## Exercise prompt
Give back the entries exactly as they read, leaving each image out.

## Task input
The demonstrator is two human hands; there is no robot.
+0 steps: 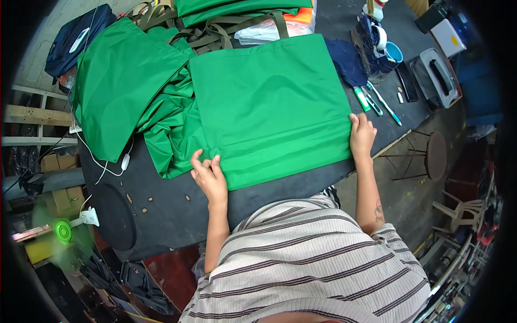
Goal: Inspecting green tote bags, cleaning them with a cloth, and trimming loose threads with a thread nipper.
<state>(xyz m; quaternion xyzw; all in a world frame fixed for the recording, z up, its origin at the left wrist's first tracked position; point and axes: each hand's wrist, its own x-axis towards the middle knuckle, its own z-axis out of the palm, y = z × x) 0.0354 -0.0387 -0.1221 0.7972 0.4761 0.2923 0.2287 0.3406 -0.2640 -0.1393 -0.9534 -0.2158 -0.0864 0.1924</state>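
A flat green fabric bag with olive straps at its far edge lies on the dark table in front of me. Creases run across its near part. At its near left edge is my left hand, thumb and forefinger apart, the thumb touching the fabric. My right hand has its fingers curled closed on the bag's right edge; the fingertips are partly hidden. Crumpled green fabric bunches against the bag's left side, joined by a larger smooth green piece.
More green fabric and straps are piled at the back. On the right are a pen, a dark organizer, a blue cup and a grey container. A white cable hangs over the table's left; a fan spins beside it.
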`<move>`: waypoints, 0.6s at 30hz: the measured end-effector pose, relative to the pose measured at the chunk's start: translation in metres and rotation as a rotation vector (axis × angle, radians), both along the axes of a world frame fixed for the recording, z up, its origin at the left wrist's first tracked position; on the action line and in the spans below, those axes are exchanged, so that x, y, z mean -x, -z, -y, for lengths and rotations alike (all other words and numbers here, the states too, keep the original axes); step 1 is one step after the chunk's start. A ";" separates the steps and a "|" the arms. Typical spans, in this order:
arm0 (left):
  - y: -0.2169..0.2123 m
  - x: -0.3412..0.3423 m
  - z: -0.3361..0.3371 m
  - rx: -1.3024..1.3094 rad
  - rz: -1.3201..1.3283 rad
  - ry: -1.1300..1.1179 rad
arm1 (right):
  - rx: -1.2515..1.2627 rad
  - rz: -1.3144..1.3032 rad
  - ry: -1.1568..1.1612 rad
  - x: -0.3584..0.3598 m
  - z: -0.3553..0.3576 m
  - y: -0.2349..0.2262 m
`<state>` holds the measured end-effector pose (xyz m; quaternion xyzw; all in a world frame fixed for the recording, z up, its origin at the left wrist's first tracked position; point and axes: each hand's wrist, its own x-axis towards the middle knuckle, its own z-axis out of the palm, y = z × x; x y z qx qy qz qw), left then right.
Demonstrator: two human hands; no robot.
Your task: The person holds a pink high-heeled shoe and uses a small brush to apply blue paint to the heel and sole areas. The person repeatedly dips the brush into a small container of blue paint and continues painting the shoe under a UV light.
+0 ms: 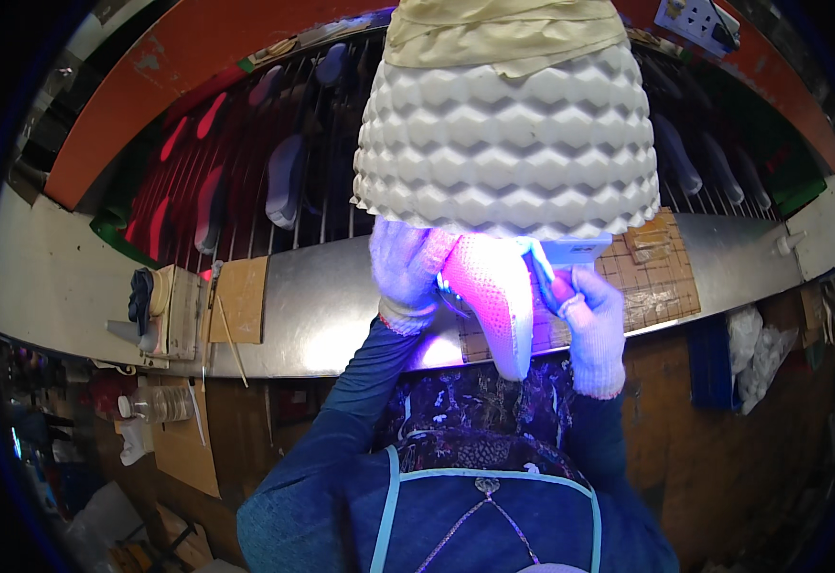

## Written response
The demonstrator is two human hands; there is no robot.
+0 steps: 
Goal: Inspecting green tote bags, cleaning them with a cloth, and trimming loose threads with a thread nipper.
<state>(xyz m; quaternion xyzw; all in a world frame fixed for the recording, z up, its origin at the left wrist's first tracked position; point and axes: each hand's wrist, its own x-axis towards the middle knuckle, its own z-axis out of the palm, y = z × x) 0.0354 -0.0387 -0.1221 0.7972 0.4761 0.2923 0.2287 0.3406 -0.2640 -0.1393 -0.9534 -0.2158 -0.0864 0.1924</state>
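A flat green fabric bag with olive straps at its far edge lies on the dark table in front of me. Creases run across its near part. At its near left edge is my left hand, thumb and forefinger apart, the thumb touching the fabric. My right hand has its fingers curled closed on the bag's right edge; the fingertips are partly hidden. Crumpled green fabric bunches against the bag's left side, joined by a larger smooth green piece.
More green fabric and straps are piled at the back. On the right are a pen, a dark organizer, a blue cup and a grey container. A white cable hangs over the table's left; a fan spins beside it.
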`<move>`: waypoints, 0.6s at 30hz: the measured end-effector pose, relative to the pose measured at the chunk's start: translation in metres and rotation as a rotation vector (axis × angle, radians), both along the axes of a world frame fixed for the recording, z up, its origin at the left wrist's first tracked position; on the action line and in the spans below, those axes are exchanged, so that x, y, z mean -x, -z, -y, for lengths and rotations alike (all other words and numbers here, the states too, keep the original axes); step 1 is one step after the chunk's start. A ";" separates the steps and a "|" the arms. Typical spans, in this order:
arm0 (left):
  - y: -0.2169..0.2123 m
  - x: -0.3412..0.3423 m
  - z: -0.3361..0.3371 m
  - rx: -1.3024..1.3094 rad
  - rz: -1.3201..1.3283 rad
  - ry: -1.1300..1.1179 rad
arm1 (right):
  - rx: -1.2515..1.2627 rad
  - rz: -1.3144..1.3032 rad
  - ry: -1.1568..1.1612 rad
  - x: -0.3584..0.3598 m
  - z: -0.3553..0.3576 m
  - y: -0.2349..0.2262 m
`<state>` holds the measured end-effector pose (xyz m; quaternion xyzw; all in a world frame fixed for the recording, z up, its origin at the left wrist's first tracked position; point and axes: each hand's wrist, its own x-axis towards the middle knuckle, its own z-axis out of the palm, y = z × x; x y z qx qy qz qw), left then right.
Demonstrator: two human hands; no robot.
Your task: The person holds a pink high-heeled shoe and uses a small brush to apply blue paint to the heel and sole areas. The person repeatedly dips the brush into a small container of blue paint and continues painting the shoe under a UV light.
+0 ms: 

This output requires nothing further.